Pearl Harbor Day

On Pearl Harbor Day, Americans remember those who laid down their lives on the day Pearl Harbor was attacked by Japan. America will always be proud of the brave souls of the nation, who upheld the tradition of gallantry, honor and integrity on that day an throughout the course of World War II. The surprise attack that day on Pearl Harbor took more than 2,400 American lives. Each year we comm orate those who lost their lives on December 7, 1941, the Pearl Harbor Day.

The Tragic Day

At the crack of dawn on Sunday, December 7, 1941, naval aviation forces of the Empire of Japan launched an assault on Pearl Harbor, Hawaii bringing destruction and tragedy to the United States Pacific Fleet and other military targets.

The attack paralyzed the Pacific Fleet. The Airfields, port facilities, and warships in the Pacific were severely damaged and most being rendered incapacitated. Out of the nine Pacific Fleet battleships at Pearl harbor that day, Utah and Arizona were totally destroyed, the Oklahoma was salvaged but still deemed unusable. Along with the loss of two destroyers, one minelayer and 188 aircraft.

A converted sixteen-inch armor penetrating naval shell dropped from a high level horizontal bomber and landed on the battleship Arizona. The bomb exploded in one of Arizona’s aircraft catapult gunpowder magazines. It resulted in ignition of a fire in the main gun magazines where a stockpile of gunpowder was fatefully kept. The explosion caused the battleship Arizona to sink to the harbor’s bottom in a few brief minutes and taking with it the lives of 1100 crew members.

Reason For The Sudden Attack

The failure of U.S. political, diplomatic, and military establishments to recognize the capabilities of the Japanese military combined with the weaknesses in the United States’ own defense planning, proved fatal. Leading to Japan’s success at Pearl Harbor in decimating a major U.S Military port while sustaining only minor losses themselves.
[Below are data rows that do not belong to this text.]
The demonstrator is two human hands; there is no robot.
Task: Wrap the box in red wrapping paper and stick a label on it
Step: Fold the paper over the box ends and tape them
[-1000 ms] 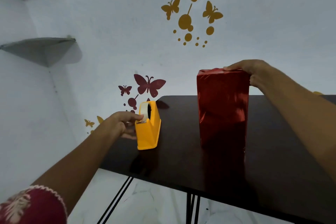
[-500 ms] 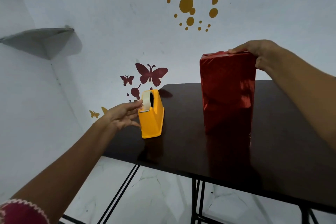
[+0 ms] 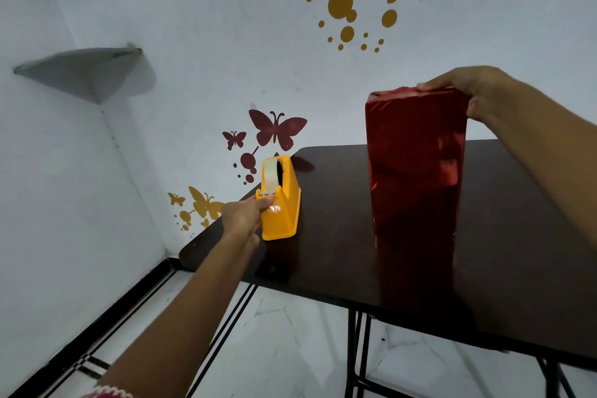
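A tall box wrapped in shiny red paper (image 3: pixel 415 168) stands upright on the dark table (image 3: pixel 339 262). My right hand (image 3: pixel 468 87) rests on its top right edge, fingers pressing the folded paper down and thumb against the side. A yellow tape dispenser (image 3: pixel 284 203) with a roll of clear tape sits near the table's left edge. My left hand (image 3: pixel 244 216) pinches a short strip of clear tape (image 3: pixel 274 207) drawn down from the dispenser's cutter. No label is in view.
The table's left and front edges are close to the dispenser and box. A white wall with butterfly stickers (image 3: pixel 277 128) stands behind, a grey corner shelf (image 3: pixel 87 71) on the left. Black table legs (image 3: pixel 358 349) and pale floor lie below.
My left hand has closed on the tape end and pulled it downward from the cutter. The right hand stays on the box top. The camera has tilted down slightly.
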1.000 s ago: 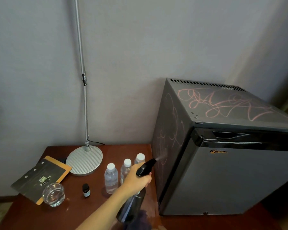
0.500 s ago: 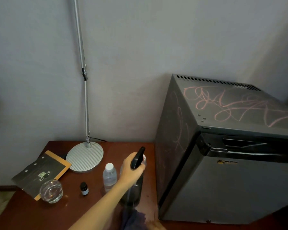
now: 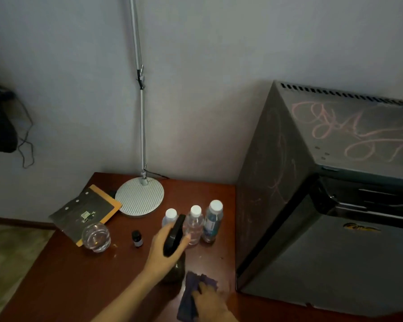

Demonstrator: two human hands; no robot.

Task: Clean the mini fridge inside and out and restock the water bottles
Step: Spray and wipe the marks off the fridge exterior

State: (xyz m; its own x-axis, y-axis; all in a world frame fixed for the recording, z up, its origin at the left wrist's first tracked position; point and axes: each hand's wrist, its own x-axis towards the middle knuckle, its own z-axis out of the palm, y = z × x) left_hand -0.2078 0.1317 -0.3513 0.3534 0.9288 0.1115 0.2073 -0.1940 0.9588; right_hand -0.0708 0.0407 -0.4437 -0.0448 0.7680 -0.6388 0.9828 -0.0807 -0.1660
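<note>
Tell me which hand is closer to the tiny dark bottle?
Left. The left hand, gripping the spray bottle, is right of the tiny dark bottle; the right hand is farther, on the cloth.

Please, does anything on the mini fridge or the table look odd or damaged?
Yes. Pink scribbles cover the top of the mini fridge, and fainter ones mark the side facing the water bottles; they look like graffiti, not a finish.
</note>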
The Japanese considered their attack a “pre-emptive strike” to prevent American interference in their attempted advance into the Dutch East Indies and Malaysia. However, instead of forcing Americans into submission, the attack on Pearl Harbor catapulted America into the war that would eventually bring ultimate devastation to the Land of the Rising Sun.

National Pearl Harbor Remembrance Day approved

The American Congress, by Public Law 103-308, approved through a law, commemorating December 7 as the “National Pearl Harbor Remembrance Day” each year.
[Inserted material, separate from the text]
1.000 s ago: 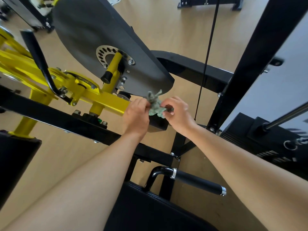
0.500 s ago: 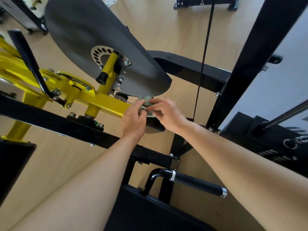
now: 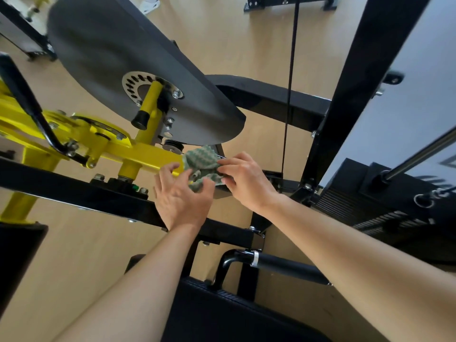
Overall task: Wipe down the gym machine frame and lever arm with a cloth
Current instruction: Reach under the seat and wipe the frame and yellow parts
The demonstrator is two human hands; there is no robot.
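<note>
Head view: we pinch the green cloth (image 3: 203, 164) with our right hand (image 3: 244, 178) at the end of the yellow lever arm (image 3: 148, 154). It sits just under the grey cam plate (image 3: 123, 58) edge and above the black frame bar (image 3: 74, 191). The cable (image 3: 290, 82) hangs near on the right, with bare floor between. Our left hand (image 3: 182, 196) touches the cloth with spread fingers. Half a second ago it gripped the cloth, which was bunched; now the cloth lies wider.
</note>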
All Americans are encouraged to observe this monumental occasion with memorial activities and ceremonies. Also, Federal agencies, interested organizations, groups and individuals are to fly the flag of the United States at half-mast, in honor of those who died while doing their duty at Pearl Harbor.

The battleship Arizona has been specially preserved as a mark of remembrance for the crew and serves as a center of many events on Pearl Harbor day in Hawaii. The structure spans the ship’s hull, with Ford Island in the background. The memorial is accessible by boats from the naval base at Pearl Harbor.

Observing Pearl Harbor Day

The events of this day are memorialized by the illumination of a prewar aircraft beacon on the top of Mount Diablo, in the San Francisco Bay area. This light was refurbished in 1962 and is turned on only for the evening of December 7th each year. A few remaining military survivors of the attack gather with their family and friends to honor their fallen shipmates and comrades by playing “Taps” and lighting the beacon. The public is welcome at these events.

On Pearl Harbor Day, a whole nation salutes the courage of a generation of Americans who died on a day of infamy and showed bravery amidst one of the most sorrowful days ever to be written in the pages of American History.